A method for simultaneous pharmacokinetic-pharmacodynamic (PK-PD) population analysis using an Iterative Two-Stage Bayesian (ITSB) algorithm was developed. The method was evaluated using clinical data and Monte Carlo simulations. Data from a clinical study with rocuronium in nine anesthetized patients and data generated by Monte Carlo simulation using a similar study design were analysed by sequential PK-PD analysis, PD analysis with nonparametric PK data and simultaneous PK-PD analysis. Both PK and PD data sets were 'rich' with respect to the number of measurements per individual. The accuracy and precision of the estimated population parameters were evaluated by comparing their mean error (ME) and root mean squared error (RMSE), respectively. The influence of PD model misspecification on the results was also investigated. The simultaneous PK-PD analysis resulted in slightly more precise population parameter estimates than the sequential PK-PD analysis and the nonparametric PK method.
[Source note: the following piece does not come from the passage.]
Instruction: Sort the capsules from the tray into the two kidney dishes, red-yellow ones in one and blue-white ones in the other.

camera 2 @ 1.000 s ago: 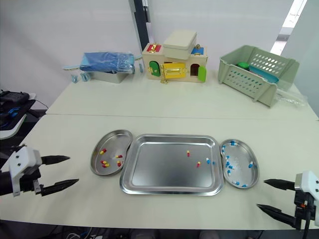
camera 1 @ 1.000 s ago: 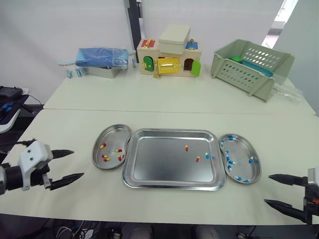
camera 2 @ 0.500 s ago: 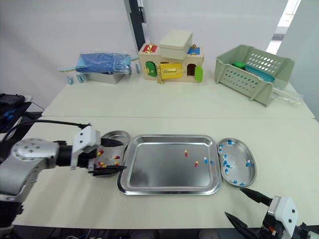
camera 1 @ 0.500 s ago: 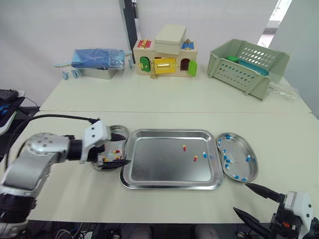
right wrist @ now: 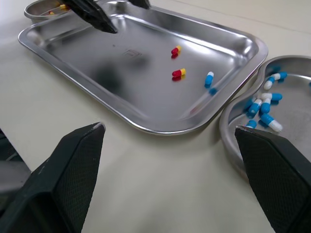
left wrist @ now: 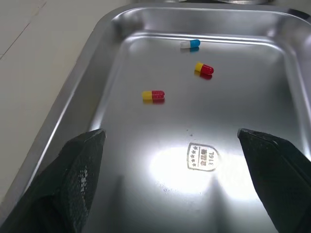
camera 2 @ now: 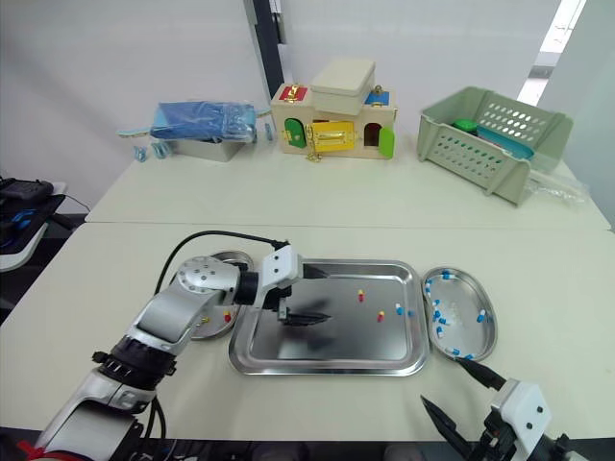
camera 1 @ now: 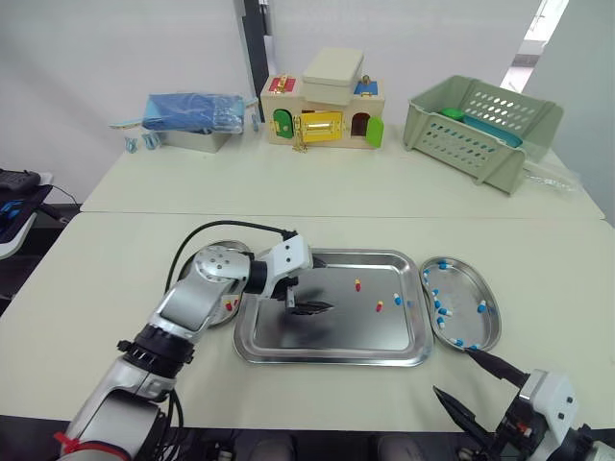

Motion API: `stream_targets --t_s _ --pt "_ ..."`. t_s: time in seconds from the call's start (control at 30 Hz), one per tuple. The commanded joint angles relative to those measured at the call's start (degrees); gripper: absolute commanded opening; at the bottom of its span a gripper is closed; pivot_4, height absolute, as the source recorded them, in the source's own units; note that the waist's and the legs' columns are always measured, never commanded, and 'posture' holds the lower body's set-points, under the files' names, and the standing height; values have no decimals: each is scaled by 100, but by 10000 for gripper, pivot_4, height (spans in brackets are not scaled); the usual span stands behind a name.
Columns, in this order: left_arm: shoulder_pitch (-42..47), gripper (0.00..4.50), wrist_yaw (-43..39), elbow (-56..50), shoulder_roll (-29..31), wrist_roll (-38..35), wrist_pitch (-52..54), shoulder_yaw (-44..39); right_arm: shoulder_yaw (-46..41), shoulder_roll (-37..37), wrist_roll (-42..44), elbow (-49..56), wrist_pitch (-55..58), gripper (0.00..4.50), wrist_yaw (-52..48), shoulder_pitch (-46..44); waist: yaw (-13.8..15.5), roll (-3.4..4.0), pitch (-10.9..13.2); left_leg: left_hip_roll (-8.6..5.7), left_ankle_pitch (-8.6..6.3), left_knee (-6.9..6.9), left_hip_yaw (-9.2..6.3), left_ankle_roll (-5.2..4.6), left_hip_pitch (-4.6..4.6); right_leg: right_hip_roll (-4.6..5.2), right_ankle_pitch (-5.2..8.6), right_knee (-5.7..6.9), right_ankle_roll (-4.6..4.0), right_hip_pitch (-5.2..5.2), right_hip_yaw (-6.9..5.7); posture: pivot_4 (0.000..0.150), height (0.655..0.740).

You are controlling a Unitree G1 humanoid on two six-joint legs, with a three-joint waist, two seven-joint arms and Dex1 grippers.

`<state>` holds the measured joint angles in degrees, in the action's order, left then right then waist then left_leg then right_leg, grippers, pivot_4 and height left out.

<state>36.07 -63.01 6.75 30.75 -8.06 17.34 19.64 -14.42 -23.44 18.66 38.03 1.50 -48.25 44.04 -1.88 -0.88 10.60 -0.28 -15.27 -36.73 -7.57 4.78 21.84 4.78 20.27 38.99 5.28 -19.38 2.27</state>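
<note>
Left wrist view: left claw [left wrist: 170, 132] gapes over polished rectangular steel tray [left wrist: 73, 97], three glossy capsules [left wrist: 153, 95]; right claw [right wrist: 169, 127] likewise open.

Bright, even indoor light; white glare patch on the steel tray [left wrist: 160, 167]; soft, faint shadows

Two cream tables [camera 1: 317, 187] against a white wall [camera 1: 96, 48]
</note>
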Motion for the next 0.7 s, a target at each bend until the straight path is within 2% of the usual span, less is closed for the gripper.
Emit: stream_targets --t_s 0.03,0.5,0.6,0.7 --pt "254 45000 21 215 -243 103 -149 32 128 -37 -124 92 -274 44669 46 135 -3 0 0 0 0 0 0 0 0 0 0 0 0 0 -1 1500 7400" --pt "582 45000 79 680 -881 489 -40 169 446 -225 -148 190 -109 44669 426 -36 1 0 0 0 0 -4 -2 1 1 0 0 0 0 2 -1 1500 7400" --pt "627 39056 148 727 -988 609 2 238 496 -272 -114 306 10 45000 522 -70 2 -1 0 0 0 -5 -2 1 1 0 0 0 0 2 -1 1500 7400" --pt "664 28989 199 760 -1082 681 30 264 527 -318 -75 380 107 45000 598 -101 4 -1 0 -1 0 -7 -3 1 2 0 0 0 0 2 -2 1500 7400"
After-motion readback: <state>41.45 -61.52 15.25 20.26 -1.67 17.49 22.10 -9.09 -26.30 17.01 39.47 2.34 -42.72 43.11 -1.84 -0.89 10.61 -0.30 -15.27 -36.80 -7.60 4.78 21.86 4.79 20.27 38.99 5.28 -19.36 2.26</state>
In the presence of PD model misspecification, however, simultaneous analysis resulted in poor PK parameter estimates, while sequential PK-PD analysis performed well. In conclusion, ITSB is a valuable technique for PK-PD population analysis of rich data sets. The sequential PK-PD method is better suited for the analysis of rich data than the simultaneous analysis. Copyright (D 2007 John Wiley & Sons, Ltd.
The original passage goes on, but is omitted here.